# BRIEF
Transcribe the listing below in its entirety, exactly.
[[ INFORMATION PROVIDED, beginning ]]
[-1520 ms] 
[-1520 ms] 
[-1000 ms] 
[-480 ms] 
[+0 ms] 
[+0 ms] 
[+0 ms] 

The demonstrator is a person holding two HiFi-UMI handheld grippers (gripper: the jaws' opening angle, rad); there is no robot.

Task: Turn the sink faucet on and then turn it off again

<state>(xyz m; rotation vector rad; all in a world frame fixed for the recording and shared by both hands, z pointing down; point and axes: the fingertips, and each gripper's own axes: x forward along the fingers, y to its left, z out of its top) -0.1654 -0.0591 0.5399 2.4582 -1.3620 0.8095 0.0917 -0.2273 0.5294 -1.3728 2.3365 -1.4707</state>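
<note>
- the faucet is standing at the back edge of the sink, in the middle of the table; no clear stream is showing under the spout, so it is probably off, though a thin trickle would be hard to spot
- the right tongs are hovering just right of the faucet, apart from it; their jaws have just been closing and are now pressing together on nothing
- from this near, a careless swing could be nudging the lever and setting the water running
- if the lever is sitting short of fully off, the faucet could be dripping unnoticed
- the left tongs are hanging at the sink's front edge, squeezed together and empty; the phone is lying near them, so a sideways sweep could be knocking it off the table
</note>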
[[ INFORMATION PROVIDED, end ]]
# SOLUTION FOR THIS TASK
[-1520 ms] 
[-1520 ms] 
[-1000 ms] 
[-480 ms] 
[+0 ms] 
[+0 ms] 
[+0 ms] 

The demonstrator is a person holding two HiFi-UMI handheld grippers (gripper: the jaws' opening angle, rad); there is no robot.

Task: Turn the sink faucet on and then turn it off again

<state>(xyz m; rotation vector rad; all in a world frame fixed for the recording and shared by both hands, z pointing down; point and axes: the fingertips, and each gripper's own axes: x forward along the fingers, y to its left, z out of its top) -0.1654 -0.0591 0.5399 2.4582 -1.3620 0.8095 0.0917 -0.2273 0.5294 -1.3728 2.3365 -1.4707</state>
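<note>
- the faucet is standing at the back edge of the sink, in the middle of the table; no clear stream is showing under the spout, so it is probably off, though a thin trickle would be hard to spot
- the right tongs are hovering just right of the faucet, apart from it; their jaws have just been closing and are now pressing together on nothing
- from this near, a careless swing could be nudging the lever and setting the water running
- if the lever is sitting short of fully off, the faucet could be dripping unnoticed
- the left tongs are hanging at the sink's front edge, squeezed together and empty; the phone is lying near them, so a sideways sweep could be knocking it off the table
</note>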

Nothing else is needed to complete the answer.